The laughter and whistling died down and the hall started buzzing in amazement.

“I should write to you instead.” The hulk in the first row flashed his gold teeth. “Let’s you and me get to know each other. We can be pen pals. How about giving me your home address?”

Lena didn’t even look in his direction and calmly spoke into the microphone.

“Comrades, this is where our gathering ends. All the best. Thank you for your attention.”

“Hey, Gray Eyes!” The voice from the first row rang out in the deathly hush. “I asked you a question. Give me your home address?”

“The address of our offices is printed in every issue of the magazine.”

“Fuck your offices,” Gold Teeth spat.

Lena set the microphone aside. She was afraid to look down at the first row. She noticed one of the guards saying something quickly to another, who went out, and a minute later several soldiers with submachine guns streamed through both doors of the auditorium.

“Answer when someone asks you a question!” one of Gold Teeth’s buddies added.

“I just want to be friends. Be my friend, Gray Eyes! Right now. I know a good spot. Don’t worry, we can be alone here, too.”

The two goons rose lazily, as if reluctantly, and took a step toward the stage. Simultaneously, Mitya and Olga flanked Lena on either side. There was no passage behind the stage; the only way out was by descending into the auditorium.

A minute later the three of them were surrounded by soldiers, and only in that way, in a solid ring, did they exit the auditorium.

In the prison warden’s office, Lena gulped down a glass of water from a pitcher and lit a cigarette. Only then did she stop shaking.

“Can you explain to me what I did wrong?” she quietly asked the warden, an elderly colonel.

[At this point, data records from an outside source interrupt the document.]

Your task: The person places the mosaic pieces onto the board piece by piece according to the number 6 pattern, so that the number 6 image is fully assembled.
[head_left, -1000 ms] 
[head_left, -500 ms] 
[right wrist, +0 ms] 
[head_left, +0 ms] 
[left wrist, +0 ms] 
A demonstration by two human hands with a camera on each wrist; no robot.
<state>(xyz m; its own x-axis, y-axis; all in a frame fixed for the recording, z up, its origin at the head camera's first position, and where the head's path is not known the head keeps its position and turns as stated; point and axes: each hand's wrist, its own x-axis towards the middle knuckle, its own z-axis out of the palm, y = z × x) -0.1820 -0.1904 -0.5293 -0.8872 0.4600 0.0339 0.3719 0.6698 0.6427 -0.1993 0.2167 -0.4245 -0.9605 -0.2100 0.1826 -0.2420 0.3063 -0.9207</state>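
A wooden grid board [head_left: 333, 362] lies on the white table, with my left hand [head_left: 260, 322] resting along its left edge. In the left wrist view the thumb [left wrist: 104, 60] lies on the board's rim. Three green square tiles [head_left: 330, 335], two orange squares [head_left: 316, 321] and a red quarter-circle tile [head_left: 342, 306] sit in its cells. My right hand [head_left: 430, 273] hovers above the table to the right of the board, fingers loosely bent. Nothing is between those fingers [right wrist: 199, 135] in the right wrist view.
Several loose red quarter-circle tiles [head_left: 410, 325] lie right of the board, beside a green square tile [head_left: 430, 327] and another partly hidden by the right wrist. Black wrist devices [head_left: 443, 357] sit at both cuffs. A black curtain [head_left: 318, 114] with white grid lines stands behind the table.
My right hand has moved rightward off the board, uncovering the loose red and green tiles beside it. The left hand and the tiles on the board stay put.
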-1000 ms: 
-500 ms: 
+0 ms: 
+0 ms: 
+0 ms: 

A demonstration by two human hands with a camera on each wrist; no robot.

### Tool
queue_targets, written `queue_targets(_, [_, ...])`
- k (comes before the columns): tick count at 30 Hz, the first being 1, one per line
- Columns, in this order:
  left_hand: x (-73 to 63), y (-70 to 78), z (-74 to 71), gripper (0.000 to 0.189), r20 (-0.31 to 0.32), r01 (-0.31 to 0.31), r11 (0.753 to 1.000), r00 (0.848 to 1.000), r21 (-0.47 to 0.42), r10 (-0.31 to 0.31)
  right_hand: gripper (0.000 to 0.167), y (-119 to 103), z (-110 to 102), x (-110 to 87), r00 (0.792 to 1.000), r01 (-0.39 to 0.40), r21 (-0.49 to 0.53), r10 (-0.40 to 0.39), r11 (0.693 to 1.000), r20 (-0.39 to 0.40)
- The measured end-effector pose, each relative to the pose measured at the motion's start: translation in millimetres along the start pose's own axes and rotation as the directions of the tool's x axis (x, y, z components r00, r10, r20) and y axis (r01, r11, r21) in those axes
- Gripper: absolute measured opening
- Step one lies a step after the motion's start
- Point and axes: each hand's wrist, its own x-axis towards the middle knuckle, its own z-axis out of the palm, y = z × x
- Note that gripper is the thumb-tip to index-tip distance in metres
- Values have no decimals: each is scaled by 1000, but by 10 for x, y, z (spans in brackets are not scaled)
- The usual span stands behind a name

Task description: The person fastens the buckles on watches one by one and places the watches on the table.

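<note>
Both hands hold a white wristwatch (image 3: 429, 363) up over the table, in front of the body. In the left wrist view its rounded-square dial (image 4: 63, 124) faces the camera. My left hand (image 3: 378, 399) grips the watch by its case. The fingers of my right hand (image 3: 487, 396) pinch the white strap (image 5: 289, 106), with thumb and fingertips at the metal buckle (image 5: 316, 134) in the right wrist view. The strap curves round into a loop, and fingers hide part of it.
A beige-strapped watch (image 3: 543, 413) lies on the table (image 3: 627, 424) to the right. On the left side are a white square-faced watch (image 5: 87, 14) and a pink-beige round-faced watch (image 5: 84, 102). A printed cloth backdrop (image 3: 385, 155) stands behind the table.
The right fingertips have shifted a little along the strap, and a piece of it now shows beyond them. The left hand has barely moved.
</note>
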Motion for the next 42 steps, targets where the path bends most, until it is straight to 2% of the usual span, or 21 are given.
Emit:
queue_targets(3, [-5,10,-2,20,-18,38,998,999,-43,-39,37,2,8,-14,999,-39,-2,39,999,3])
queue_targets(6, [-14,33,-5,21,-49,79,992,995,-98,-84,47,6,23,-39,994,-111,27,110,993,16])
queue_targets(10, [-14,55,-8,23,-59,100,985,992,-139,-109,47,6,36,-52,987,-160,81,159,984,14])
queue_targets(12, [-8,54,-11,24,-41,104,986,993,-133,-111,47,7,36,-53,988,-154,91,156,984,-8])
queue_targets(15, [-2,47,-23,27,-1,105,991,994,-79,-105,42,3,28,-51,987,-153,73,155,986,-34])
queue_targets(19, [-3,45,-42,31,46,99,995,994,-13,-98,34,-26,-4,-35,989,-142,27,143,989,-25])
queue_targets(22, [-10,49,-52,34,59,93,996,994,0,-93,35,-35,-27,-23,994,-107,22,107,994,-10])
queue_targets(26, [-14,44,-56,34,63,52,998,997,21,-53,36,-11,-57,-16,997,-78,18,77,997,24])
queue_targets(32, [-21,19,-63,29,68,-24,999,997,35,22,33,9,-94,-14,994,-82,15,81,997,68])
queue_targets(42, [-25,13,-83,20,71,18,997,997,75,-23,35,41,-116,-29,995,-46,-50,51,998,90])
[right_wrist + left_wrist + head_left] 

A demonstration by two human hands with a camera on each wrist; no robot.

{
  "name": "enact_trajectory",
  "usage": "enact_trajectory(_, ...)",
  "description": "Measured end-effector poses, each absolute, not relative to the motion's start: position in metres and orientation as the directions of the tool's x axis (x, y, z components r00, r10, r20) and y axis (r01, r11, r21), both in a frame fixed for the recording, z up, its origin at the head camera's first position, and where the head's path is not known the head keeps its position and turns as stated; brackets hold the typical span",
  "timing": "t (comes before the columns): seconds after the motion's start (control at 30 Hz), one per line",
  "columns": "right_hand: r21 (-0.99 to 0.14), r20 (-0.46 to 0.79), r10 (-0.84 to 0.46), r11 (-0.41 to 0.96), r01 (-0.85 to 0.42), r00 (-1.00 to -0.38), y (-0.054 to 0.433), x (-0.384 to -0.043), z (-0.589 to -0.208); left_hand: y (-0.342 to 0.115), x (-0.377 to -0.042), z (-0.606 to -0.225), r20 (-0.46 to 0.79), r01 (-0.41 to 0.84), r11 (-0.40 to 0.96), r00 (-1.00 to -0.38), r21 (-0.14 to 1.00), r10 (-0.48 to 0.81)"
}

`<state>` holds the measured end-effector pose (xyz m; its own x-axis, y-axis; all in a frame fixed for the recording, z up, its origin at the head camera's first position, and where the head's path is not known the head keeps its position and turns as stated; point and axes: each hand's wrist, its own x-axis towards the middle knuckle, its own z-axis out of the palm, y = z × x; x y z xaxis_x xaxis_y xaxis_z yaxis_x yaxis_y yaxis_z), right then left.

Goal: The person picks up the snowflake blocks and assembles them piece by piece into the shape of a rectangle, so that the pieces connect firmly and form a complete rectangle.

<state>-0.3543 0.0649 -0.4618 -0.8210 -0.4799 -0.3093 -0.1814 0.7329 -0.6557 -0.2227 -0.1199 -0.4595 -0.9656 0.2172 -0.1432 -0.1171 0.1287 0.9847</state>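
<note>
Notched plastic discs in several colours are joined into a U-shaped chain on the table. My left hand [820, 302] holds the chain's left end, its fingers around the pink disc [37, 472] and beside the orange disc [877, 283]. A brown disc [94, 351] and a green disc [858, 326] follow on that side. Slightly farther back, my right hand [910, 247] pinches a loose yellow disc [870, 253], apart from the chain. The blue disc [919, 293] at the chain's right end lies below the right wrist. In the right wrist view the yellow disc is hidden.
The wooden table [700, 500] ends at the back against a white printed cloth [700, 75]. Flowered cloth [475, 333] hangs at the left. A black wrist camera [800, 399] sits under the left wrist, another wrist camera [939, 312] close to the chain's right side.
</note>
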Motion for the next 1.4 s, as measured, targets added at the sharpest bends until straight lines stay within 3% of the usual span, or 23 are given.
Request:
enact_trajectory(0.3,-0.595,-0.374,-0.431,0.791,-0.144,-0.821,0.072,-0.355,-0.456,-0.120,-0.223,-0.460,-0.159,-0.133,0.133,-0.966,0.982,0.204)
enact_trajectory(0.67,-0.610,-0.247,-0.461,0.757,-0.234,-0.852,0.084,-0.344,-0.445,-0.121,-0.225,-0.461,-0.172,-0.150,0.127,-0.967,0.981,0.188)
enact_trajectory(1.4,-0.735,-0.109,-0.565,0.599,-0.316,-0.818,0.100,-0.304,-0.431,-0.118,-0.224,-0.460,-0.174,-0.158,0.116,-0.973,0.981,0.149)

“Actually, you didn’t do anything wrong. They have their own laws here, and you’re not expected to know them. It’s just that Vasily’s a prison bitch. The most despised individual there can be. Gritsenko, the guy in the first row, is the boss. You defied him by praising someone you can only mock. You broke their law. Don’t worry, though. Last year, one writer who came with Youth magazine had the bright idea of reading a story with an explicit sex scene. Very explicit.”

“What happened?” Mitya asked.

“They rushed the stage, and there were two women there, one middle-aged, the department chief, the other, a young reporter. We had to intervene. It was a real mess, and today was nothing compared to that.”

“If it’s so dangerous, why do you invite people to perform?” Olga wondered.

“Well, there’s no particular danger.” The colonel grinned. “There’s an armed guard and everything’s under control. Prison’s prison, but there are human beings here, too.”

“What’s Slepak in here for?” Lena asked.

“Article 161a. He and a buddy robbed a shop.”

They were supposed to go to Tobolsk that night. They only had an hour to rest up and pack after their performances. Not that they had much to pack.

They were having tea in their room when Volodya walked in. Next to him was a tall, broad-shouldered blond of twenty-five or so with a pleasant, intelligent face and green-blue eyes. He had a small red Young Communist pin on the pocket of his dark blue windbreaker.

“Meet Veniamin Volkov, Culture Department head for the Tobolsk Young Communists Committee,” Volodya introduced him. “He flew in on business this morning and he’ll be your escort to Tobolsk today.”

“Pleased to meet you,” the Tobolsk Young Communist introduced himself, shaking everyone’s hand.

He had a guileless, rather enchanting smile and a soft, gentle baritone. He was a lot nicer than Volodya.